Problem
Within the listing, how many lines hold the word "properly"? Give the number by itself.
[Data extracts — start]
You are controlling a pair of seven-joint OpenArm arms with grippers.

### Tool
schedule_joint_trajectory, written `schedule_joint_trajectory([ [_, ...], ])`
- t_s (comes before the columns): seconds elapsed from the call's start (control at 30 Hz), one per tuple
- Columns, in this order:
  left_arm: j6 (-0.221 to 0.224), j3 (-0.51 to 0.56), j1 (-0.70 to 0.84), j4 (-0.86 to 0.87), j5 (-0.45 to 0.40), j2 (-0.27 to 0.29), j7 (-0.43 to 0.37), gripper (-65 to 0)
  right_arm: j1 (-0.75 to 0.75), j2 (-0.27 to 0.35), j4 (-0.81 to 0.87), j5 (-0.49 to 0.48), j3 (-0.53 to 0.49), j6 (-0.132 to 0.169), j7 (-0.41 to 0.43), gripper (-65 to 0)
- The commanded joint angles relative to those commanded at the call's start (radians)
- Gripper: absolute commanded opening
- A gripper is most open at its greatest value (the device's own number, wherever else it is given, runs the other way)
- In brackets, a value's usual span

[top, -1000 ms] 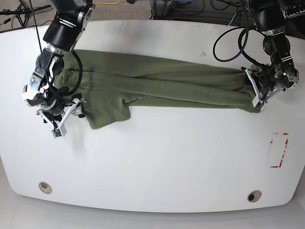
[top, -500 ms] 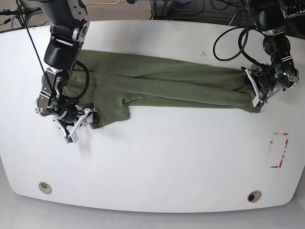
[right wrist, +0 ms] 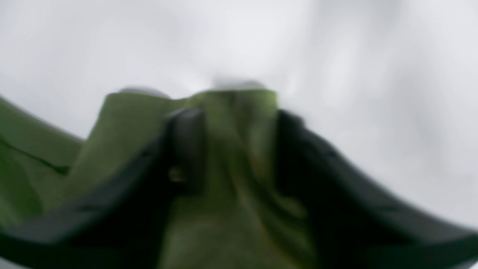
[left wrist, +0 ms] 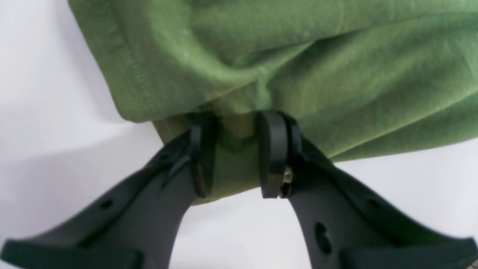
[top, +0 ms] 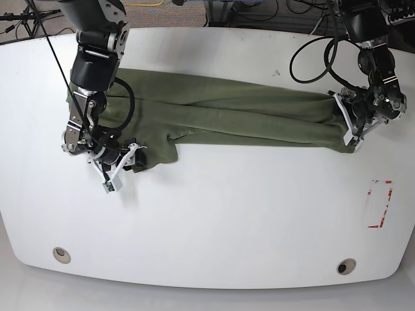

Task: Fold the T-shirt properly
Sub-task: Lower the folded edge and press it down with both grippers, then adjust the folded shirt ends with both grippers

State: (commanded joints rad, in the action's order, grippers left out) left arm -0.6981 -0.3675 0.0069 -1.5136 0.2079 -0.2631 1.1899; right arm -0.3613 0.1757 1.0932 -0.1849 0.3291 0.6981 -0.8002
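green t-shirt (top: 227, 110), right hand (right wrist: 239, 149) blurred over it

Olive-green T-shirt (right wrist: 216, 231) btwn R gripper's (right wrist: 241, 149) parted, blurred dark fingers (right wrist: 186, 149); edge over white table (right wrist: 392, 93).

The shirt (top: 227, 110) lies lengthwise across the back of the surface (top: 214, 220), with a flap jutting toward the front near its left end. Two round holes sit in the front part, one left (top: 61, 255), one right (top: 346, 266).
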Motion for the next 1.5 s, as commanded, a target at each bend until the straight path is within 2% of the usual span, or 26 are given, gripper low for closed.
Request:
schedule_joint_trajectory([
  [0.1,0.0,0.002,0.0,0.0,0.0,0.0,0.0,-47.8,0.002,0.0,0.043,-0.002,0.005,0.0,-0.003,-65.0],
  [0.17,0.0,0.003,0.0,0.0,0.0,0.0,0.0,-47.8,0.011,0.0,0.144,-0.008,0.005,0.0,-0.018,-65.0],
  [0.27,0.0,0.005,0.0,0.003,0.0,0.0,0.0,-47.8,0.035,0.002,0.281,-0.071,0.006,0.0,-0.118,-65.0],
  [0.33,0.0,0.005,0.0,0.005,0.0,0.0,0.0,-47.8,0.043,0.008,0.377,-0.176,0.008,0.0,-0.236,-65.0],
  [0.37,0.0,0.005,0.0,0.005,0.0,-0.002,0.0,-47.8,0.044,0.008,0.394,-0.195,0.008,0.0,-0.255,-65.0],
  [0.47,0.0,0.005,0.0,0.005,0.0,-0.002,0.0,-47.8,0.095,0.009,0.511,-0.345,0.025,0.0,-0.365,-65.0],
  [0.6,0.0,0.005,0.0,0.005,0.0,-0.002,0.0,-47.8,0.17,0.009,0.6,-0.534,0.023,0.0,-0.47,-65.0],
  [0.73,0.0,0.005,0.0,0.005,0.0,-0.002,0.0,-47.8,0.25,0.009,0.623,-0.7,0.021,0.0,-0.508,-65.0],
  [0.83,0.0,0.005,0.0,0.005,0.0,-0.002,0.0,-47.8,0.319,0.009,0.626,-0.783,0.02,0.0,-0.508,-65.0],
  [0.93,0.0,0.005,0.0,0.005,0.0,-0.002,0.0,-47.8,0.379,0.028,0.626,-0.839,0.018,0.0,-0.508,-65.0],
  [1.17,0.0,0.005,0.0,0.005,0.0,-0.002,-0.002,-47.8,0.474,0.087,0.651,-0.936,-0.066,0.0,-0.508,-64.7],
  [1.27,0.0,0.006,0.0,0.005,0.0,-0.002,-0.002,-47.8,0.506,0.104,0.689,-0.947,-0.095,0.0,-0.508,-56.1],
  [1.4,0.0,0.006,0.0,0.005,0.0,-0.002,-0.002,-47.8,0.542,0.133,0.749,-0.947,-0.114,0.0,-0.508,-34.6],
  [1.5,0.0,0.006,-0.002,0.005,0.0,-0.002,-0.002,-47.8,0.548,0.161,0.79,-0.947,-0.127,0.0,-0.508,-21.4],
])
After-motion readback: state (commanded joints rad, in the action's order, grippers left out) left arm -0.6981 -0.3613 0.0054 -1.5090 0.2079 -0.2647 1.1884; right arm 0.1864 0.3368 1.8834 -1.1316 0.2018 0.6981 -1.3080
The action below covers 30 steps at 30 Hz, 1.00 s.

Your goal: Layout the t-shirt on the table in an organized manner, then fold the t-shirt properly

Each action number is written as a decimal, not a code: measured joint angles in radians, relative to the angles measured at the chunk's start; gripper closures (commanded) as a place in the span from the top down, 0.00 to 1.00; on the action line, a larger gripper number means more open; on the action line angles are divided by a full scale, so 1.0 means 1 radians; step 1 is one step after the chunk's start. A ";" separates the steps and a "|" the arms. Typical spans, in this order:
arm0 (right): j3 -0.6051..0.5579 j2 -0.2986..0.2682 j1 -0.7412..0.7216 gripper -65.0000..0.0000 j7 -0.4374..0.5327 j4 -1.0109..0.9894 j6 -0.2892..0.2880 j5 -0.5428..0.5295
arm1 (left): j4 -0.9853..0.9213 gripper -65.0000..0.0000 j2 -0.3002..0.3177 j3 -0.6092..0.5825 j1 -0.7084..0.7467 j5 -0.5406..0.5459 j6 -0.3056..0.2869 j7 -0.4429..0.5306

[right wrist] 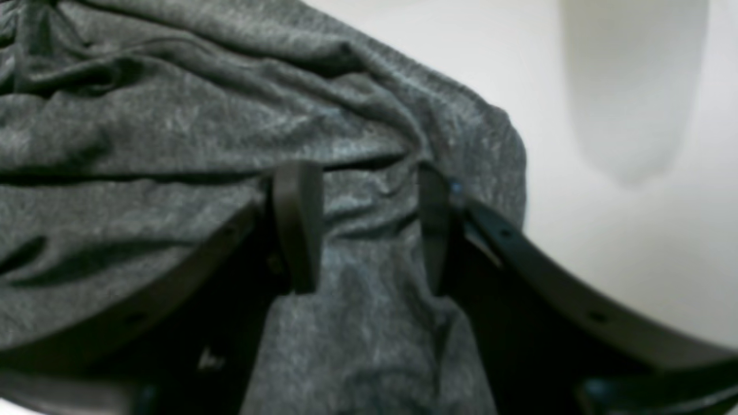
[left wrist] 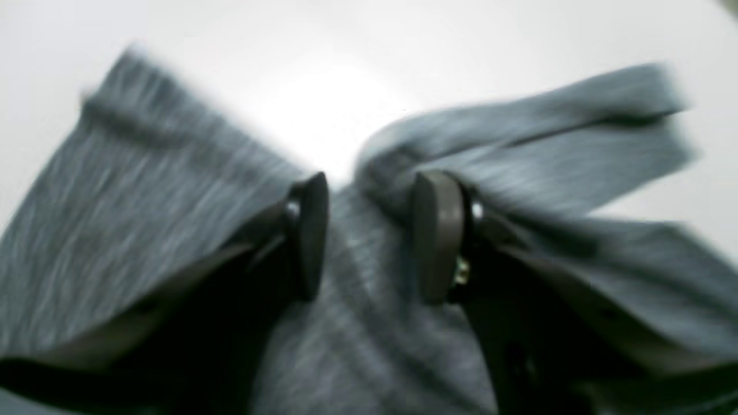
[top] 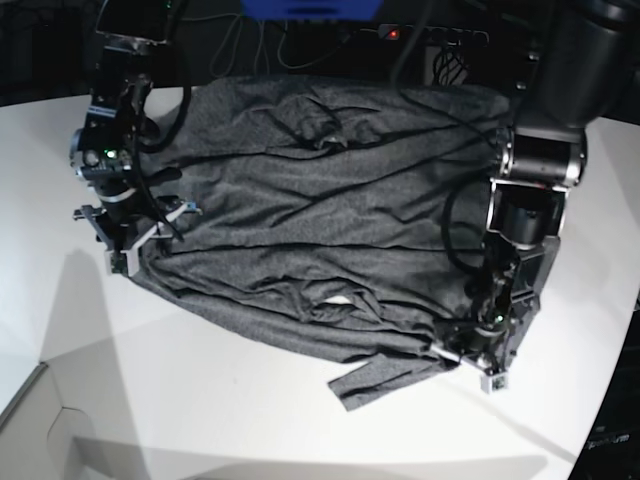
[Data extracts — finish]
Answer space
2